### EXERCISE DETAILS
Needed from the data below: every line from the one with "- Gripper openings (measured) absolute" up to and including the one with "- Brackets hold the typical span", repeated exactly and with nothing else.

### LISTED RECORDS
########################################
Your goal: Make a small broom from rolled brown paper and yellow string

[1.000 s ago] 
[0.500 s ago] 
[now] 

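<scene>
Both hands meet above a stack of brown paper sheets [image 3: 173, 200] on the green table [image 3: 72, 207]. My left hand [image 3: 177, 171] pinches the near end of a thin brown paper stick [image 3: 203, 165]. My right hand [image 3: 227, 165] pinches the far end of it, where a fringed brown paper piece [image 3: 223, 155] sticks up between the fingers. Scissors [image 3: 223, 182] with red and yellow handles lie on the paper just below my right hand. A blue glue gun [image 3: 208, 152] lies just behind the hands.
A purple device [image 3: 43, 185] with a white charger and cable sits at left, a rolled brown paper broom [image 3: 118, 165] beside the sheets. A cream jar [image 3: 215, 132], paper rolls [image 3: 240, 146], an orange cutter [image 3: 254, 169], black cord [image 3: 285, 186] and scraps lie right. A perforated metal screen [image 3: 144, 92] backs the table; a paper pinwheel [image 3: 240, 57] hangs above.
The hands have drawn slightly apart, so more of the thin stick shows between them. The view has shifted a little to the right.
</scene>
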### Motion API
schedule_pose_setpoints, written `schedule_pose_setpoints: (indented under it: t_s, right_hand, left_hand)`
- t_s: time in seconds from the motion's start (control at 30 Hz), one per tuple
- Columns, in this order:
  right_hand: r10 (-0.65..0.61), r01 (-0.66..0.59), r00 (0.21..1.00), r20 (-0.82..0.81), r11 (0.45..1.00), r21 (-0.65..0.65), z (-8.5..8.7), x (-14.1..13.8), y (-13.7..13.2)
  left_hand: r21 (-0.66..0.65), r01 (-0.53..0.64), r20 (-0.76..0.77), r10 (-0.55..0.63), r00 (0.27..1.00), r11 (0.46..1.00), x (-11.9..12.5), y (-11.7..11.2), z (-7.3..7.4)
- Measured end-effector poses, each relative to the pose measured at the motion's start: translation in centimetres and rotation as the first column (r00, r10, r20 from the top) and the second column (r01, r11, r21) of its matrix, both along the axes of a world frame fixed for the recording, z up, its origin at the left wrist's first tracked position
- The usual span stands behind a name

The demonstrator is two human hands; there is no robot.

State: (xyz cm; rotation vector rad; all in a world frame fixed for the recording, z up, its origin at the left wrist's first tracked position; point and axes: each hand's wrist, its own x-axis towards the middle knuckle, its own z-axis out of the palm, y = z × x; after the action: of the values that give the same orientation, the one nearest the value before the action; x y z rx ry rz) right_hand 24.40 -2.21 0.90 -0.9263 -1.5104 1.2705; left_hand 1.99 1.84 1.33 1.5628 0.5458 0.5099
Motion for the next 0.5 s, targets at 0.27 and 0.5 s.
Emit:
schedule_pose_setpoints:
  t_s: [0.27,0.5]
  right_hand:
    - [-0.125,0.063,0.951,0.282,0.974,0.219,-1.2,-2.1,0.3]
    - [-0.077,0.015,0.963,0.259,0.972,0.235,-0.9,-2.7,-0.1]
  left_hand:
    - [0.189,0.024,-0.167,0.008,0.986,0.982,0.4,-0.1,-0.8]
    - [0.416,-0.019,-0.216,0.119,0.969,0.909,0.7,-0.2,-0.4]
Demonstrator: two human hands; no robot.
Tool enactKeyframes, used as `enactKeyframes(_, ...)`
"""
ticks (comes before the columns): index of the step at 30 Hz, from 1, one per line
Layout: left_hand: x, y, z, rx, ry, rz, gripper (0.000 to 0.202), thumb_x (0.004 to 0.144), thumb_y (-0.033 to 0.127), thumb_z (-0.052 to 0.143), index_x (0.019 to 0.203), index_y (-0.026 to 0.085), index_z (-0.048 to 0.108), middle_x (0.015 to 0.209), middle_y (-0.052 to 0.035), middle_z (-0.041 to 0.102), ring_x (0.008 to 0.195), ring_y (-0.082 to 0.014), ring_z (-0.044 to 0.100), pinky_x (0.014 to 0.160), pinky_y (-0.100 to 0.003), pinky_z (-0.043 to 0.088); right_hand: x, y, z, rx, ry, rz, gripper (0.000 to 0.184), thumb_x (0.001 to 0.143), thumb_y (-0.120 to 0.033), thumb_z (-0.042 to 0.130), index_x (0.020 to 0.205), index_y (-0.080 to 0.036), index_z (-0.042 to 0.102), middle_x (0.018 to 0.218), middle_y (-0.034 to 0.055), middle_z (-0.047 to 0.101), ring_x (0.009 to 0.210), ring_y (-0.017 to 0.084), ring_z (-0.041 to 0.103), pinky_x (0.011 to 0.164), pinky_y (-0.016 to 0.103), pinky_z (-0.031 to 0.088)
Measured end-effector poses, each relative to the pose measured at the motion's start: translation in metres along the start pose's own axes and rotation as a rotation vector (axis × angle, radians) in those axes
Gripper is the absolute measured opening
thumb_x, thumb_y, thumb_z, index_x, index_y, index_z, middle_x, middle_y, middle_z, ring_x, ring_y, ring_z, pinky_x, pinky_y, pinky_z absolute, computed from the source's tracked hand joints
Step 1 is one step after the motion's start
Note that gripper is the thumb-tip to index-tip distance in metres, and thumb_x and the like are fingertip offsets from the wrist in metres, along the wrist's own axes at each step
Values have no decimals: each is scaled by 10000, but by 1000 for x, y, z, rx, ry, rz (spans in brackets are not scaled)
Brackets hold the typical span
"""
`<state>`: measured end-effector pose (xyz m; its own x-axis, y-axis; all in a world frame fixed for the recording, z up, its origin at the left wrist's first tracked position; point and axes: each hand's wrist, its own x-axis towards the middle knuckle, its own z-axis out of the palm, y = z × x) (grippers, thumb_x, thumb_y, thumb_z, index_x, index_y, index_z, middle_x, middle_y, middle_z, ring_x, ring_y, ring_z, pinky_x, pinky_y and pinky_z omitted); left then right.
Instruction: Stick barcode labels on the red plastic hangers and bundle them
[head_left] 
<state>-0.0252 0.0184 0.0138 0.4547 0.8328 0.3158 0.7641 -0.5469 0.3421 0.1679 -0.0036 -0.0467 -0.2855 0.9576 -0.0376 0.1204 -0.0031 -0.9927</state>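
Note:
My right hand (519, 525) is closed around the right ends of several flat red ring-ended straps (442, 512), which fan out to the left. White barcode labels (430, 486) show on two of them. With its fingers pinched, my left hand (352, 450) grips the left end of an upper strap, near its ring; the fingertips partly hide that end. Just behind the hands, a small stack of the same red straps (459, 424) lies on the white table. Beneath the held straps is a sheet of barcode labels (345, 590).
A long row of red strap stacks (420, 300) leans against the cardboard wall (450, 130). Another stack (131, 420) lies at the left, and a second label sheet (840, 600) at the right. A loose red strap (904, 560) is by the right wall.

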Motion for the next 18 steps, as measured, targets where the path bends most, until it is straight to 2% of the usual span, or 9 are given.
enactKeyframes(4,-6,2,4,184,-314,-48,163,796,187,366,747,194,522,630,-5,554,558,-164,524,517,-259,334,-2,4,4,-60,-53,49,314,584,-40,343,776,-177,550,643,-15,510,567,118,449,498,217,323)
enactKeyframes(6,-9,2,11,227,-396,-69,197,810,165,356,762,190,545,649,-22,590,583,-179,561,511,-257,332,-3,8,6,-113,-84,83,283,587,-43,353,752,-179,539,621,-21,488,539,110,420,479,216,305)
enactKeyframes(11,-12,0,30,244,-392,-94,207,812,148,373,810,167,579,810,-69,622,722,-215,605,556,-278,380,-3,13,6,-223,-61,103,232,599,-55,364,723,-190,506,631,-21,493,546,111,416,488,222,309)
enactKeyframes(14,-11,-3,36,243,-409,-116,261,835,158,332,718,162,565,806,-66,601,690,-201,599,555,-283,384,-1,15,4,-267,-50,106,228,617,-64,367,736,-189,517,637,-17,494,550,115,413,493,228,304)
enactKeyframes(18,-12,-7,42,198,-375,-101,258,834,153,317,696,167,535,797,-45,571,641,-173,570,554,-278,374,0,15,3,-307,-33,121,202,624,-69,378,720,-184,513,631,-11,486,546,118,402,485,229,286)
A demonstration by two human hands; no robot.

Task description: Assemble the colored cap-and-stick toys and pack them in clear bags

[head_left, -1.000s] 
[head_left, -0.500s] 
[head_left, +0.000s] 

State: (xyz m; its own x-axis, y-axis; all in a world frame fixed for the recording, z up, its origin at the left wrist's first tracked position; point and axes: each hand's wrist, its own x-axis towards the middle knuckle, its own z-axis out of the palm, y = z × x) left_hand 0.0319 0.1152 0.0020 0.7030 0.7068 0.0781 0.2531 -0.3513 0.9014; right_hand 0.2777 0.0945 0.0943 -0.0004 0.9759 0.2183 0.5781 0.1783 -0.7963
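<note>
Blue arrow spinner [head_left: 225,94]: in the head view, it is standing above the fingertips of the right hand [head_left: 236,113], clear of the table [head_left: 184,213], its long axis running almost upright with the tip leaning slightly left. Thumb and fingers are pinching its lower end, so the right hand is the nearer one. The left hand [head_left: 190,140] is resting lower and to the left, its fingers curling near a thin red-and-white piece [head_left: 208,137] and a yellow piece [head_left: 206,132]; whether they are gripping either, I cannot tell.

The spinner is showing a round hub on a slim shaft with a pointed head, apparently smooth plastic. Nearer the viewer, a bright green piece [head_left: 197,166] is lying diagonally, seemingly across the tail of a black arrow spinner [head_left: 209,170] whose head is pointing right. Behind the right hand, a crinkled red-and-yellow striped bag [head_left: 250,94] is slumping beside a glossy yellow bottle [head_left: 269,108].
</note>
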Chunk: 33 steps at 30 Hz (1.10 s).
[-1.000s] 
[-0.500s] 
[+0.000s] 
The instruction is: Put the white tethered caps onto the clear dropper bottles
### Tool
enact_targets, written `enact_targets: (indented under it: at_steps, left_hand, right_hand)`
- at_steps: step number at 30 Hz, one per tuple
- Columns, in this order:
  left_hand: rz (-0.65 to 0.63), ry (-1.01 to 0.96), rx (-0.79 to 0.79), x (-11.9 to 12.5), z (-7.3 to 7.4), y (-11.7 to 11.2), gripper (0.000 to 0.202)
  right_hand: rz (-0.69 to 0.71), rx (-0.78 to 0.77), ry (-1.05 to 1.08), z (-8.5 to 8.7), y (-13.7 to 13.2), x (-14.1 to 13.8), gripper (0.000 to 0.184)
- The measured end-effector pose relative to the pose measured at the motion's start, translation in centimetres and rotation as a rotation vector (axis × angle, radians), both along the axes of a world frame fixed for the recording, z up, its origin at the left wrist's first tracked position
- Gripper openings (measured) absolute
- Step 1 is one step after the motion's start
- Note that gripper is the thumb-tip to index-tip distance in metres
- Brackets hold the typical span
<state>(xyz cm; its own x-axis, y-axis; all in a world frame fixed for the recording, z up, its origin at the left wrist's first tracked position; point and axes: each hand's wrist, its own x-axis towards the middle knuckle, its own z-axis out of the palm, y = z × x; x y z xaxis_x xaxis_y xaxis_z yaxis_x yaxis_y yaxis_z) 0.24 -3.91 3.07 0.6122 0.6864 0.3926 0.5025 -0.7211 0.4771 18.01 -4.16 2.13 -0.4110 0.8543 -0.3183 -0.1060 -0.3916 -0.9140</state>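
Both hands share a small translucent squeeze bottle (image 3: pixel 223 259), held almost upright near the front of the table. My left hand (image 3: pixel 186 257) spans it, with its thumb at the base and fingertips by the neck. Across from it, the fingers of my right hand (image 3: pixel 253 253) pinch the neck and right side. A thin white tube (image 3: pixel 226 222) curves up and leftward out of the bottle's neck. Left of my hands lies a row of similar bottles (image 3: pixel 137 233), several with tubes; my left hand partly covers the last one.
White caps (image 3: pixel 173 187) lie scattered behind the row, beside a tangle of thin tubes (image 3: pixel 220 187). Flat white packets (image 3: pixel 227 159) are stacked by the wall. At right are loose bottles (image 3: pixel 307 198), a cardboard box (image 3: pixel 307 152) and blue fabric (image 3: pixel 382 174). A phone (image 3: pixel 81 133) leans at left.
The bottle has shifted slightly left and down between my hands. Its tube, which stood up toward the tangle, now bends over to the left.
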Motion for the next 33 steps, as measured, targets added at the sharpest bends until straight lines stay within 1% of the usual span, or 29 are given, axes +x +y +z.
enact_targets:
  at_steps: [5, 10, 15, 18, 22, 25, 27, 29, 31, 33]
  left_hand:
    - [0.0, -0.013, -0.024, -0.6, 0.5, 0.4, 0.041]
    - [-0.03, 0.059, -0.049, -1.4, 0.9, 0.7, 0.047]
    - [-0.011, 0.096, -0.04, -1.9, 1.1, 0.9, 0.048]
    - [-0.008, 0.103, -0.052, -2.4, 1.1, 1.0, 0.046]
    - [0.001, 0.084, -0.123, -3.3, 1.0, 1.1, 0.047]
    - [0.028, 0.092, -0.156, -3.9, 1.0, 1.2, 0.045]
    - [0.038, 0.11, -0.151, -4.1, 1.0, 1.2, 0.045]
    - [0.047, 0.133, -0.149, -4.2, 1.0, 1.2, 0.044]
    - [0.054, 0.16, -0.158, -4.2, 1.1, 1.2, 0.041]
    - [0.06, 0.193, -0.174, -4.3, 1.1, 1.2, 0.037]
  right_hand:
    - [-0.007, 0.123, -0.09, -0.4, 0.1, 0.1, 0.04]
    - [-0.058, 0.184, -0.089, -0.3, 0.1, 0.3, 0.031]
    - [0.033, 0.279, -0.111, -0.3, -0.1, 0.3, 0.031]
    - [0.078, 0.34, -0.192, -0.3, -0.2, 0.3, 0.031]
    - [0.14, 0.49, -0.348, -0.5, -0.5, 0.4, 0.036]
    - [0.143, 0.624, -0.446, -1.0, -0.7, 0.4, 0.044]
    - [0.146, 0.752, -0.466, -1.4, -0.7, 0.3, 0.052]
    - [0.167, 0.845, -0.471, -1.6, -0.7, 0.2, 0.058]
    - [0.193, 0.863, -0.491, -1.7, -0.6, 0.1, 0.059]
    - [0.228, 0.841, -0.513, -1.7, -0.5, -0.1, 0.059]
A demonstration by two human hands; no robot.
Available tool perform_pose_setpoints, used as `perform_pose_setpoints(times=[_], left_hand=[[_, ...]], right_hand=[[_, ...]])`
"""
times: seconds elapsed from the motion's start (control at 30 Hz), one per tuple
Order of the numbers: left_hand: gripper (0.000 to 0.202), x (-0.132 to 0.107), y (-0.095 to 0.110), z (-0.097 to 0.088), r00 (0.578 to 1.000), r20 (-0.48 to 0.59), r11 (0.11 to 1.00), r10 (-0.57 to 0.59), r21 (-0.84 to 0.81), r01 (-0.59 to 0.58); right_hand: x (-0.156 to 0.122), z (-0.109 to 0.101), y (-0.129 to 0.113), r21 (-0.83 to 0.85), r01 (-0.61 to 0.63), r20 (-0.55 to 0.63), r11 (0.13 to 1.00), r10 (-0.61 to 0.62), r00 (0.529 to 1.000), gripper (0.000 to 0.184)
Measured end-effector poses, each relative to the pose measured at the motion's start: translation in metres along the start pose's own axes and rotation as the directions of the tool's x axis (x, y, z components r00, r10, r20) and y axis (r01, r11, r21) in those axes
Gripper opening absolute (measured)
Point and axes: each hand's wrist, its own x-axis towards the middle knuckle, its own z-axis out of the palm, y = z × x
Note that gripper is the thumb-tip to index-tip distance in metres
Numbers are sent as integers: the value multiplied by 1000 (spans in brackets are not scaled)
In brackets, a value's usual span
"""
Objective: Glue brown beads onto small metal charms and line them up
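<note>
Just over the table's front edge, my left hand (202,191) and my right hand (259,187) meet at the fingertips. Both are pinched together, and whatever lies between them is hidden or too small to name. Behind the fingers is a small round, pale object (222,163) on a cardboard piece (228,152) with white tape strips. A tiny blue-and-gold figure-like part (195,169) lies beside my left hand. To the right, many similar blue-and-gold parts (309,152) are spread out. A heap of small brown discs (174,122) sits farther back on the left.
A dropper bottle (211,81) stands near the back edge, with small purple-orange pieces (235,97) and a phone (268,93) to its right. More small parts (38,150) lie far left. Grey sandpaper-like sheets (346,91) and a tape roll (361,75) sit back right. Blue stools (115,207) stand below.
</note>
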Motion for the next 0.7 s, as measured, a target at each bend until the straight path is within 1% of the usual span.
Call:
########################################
### SOLUTION
- Gripper openings (measured) absolute
- Step 1 is one step after the motion's start
- Note that gripper is the thumb-tip to index-tip distance in metres
- Brackets hold the typical span

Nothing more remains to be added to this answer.